Provided material:

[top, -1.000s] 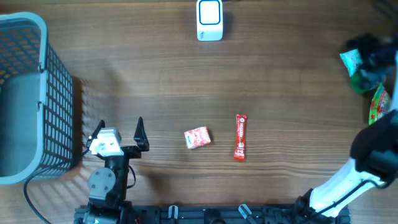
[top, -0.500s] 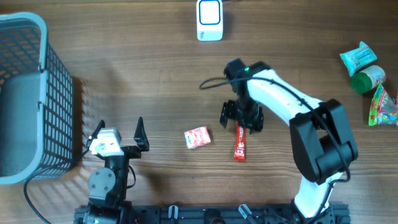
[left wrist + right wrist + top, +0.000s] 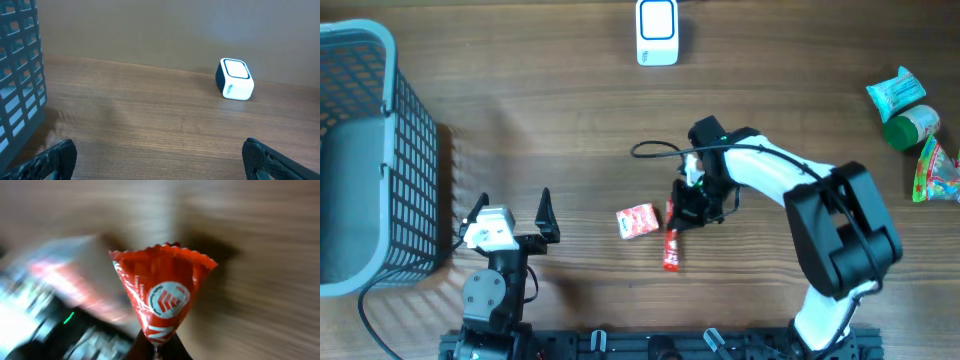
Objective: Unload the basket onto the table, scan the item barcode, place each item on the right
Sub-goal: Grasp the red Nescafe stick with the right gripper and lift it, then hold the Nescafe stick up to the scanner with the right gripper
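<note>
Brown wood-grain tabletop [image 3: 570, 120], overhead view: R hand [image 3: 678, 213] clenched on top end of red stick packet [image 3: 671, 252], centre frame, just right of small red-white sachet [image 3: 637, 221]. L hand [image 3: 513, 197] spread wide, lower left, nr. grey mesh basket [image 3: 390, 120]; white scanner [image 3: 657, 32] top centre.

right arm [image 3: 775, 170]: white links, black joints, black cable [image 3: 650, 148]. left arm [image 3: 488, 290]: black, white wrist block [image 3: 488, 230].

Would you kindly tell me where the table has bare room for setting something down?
Bare wood: between basket and scanner, and between scanner and the snacks at right. Crowded around the small packet by the right gripper.
</note>
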Robot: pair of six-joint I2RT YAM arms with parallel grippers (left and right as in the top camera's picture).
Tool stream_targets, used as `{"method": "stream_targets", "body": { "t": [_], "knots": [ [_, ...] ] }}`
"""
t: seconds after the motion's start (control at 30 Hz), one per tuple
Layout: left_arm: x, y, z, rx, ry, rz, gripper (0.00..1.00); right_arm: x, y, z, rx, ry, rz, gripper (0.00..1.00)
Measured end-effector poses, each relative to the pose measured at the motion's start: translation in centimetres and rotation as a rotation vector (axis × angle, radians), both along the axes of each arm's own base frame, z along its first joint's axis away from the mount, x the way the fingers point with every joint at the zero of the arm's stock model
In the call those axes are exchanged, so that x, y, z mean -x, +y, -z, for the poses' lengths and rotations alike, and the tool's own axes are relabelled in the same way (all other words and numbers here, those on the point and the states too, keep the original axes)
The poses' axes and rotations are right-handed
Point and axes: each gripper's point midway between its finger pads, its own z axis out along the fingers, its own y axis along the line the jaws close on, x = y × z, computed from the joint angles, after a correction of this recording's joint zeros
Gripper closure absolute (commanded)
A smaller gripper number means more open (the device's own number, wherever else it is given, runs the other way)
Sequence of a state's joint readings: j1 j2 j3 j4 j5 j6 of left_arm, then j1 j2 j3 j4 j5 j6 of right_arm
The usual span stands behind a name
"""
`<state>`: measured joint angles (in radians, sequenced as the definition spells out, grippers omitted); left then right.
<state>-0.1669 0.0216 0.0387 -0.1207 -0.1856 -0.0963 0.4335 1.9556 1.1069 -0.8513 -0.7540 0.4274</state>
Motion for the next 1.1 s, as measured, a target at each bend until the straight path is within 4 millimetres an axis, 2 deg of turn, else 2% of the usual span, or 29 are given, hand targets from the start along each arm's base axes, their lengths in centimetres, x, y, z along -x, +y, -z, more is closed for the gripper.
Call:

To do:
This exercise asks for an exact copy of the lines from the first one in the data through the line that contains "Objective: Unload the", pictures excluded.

Exercise output:
[top, -1.000s] 
[top, -0.500s] 
[left wrist + right wrist + top, +0.000s] 
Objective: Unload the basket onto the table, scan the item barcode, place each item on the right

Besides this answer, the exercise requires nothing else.